__TASK GOAL__: Once the data has been read, restate all of it exactly.

*** Block opens ***

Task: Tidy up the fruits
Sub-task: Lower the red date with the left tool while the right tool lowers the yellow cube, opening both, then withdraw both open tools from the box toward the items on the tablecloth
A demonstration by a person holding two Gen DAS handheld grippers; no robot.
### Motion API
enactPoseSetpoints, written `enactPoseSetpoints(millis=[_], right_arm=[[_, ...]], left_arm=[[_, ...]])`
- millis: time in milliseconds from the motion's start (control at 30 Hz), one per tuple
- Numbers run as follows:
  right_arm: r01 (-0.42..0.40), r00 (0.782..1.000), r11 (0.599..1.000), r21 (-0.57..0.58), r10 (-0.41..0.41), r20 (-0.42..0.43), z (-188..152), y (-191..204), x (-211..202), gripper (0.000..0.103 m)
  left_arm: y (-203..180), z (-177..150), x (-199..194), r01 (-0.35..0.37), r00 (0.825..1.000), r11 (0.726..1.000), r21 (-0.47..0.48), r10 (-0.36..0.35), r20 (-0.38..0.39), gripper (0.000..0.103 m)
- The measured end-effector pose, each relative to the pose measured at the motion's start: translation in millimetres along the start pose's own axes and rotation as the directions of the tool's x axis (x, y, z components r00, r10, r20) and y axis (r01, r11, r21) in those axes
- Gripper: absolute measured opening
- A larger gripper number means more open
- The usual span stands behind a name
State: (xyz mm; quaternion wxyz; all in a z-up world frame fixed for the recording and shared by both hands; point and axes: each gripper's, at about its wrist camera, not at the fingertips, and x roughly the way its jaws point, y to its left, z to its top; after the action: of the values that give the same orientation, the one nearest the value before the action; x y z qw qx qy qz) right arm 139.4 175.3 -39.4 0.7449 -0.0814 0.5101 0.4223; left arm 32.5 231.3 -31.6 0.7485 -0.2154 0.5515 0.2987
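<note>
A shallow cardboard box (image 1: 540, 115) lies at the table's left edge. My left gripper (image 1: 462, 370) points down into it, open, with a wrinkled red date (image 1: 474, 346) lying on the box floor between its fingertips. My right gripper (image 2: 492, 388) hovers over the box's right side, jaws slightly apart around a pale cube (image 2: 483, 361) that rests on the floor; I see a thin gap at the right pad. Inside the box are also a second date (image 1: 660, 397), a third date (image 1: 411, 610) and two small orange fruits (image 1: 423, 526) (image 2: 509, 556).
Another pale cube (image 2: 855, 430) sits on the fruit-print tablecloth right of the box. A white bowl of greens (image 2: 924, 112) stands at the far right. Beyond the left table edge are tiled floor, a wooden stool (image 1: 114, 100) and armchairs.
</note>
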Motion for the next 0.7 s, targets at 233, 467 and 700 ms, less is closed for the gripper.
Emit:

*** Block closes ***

__TASK SOLUTION__:
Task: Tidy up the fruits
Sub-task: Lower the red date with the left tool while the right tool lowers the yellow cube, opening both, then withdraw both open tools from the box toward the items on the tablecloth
A demonstration by a person holding two Gen DAS handheld grippers; no robot.
### Motion API
enactPoseSetpoints, written `enactPoseSetpoints(millis=[_], right_arm=[[_, ...]], left_arm=[[_, ...]])`
- millis: time in milliseconds from the motion's start (control at 30 Hz), one per tuple
- Numbers run as follows:
  right_arm: r01 (-0.42..0.40), r00 (0.782..1.000), r11 (0.599..1.000), r21 (-0.57..0.58), r10 (-0.41..0.41), r20 (-0.42..0.43), z (-188..152), y (-191..204), x (-211..202), gripper (0.000..0.103 m)
  left_arm: y (-203..180), z (-177..150), x (-199..194), r01 (-0.35..0.37), r00 (0.825..1.000), r11 (0.726..1.000), r21 (-0.47..0.48), r10 (-0.36..0.35), r20 (-0.38..0.39), gripper (0.000..0.103 m)
- The measured end-effector pose, each relative to the pose measured at the motion's start: translation in millimetres along the start pose's own axes and rotation as the directions of the tool's x axis (x, y, z components r00, r10, r20) and y axis (r01, r11, r21) in those axes
- Gripper: absolute measured opening
- A larger gripper number means more open
- The usual span stands behind a name
State: (xyz mm; quaternion wxyz; all in a z-up world frame fixed for the recording and shared by both hands; point and axes: each gripper's, at about its wrist camera, not at the fingertips, and x roughly the way its jaws point, y to its left, z to its top; after the action: of the values that give the same orientation, the one nearest the value before the action; x y z qw qx qy qz) right arm 139.4 175.3 -39.4 0.7449 -0.0814 0.5101 0.4223; left arm 32.5 231.3 -31.6 0.7485 -0.2154 0.5515 0.2987
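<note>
A shallow cardboard box (image 1: 540, 115) lies at the table's left edge. My left gripper (image 1: 462, 370) points down into it, open, with a wrinkled red date (image 1: 474, 346) lying on the box floor between its fingertips. My right gripper (image 2: 492, 388) hovers over the box's right side, jaws slightly apart around a pale cube (image 2: 483, 361) that rests on the floor; I see a thin gap at the right pad. Inside the box are also a second date (image 1: 660, 397), a third date (image 1: 411, 610) and two small orange fruits (image 1: 423, 526) (image 2: 509, 556).
Another pale cube (image 2: 855, 430) sits on the fruit-print tablecloth right of the box. A white bowl of greens (image 2: 924, 112) stands at the far right. Beyond the left table edge are tiled floor, a wooden stool (image 1: 114, 100) and armchairs.
</note>
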Motion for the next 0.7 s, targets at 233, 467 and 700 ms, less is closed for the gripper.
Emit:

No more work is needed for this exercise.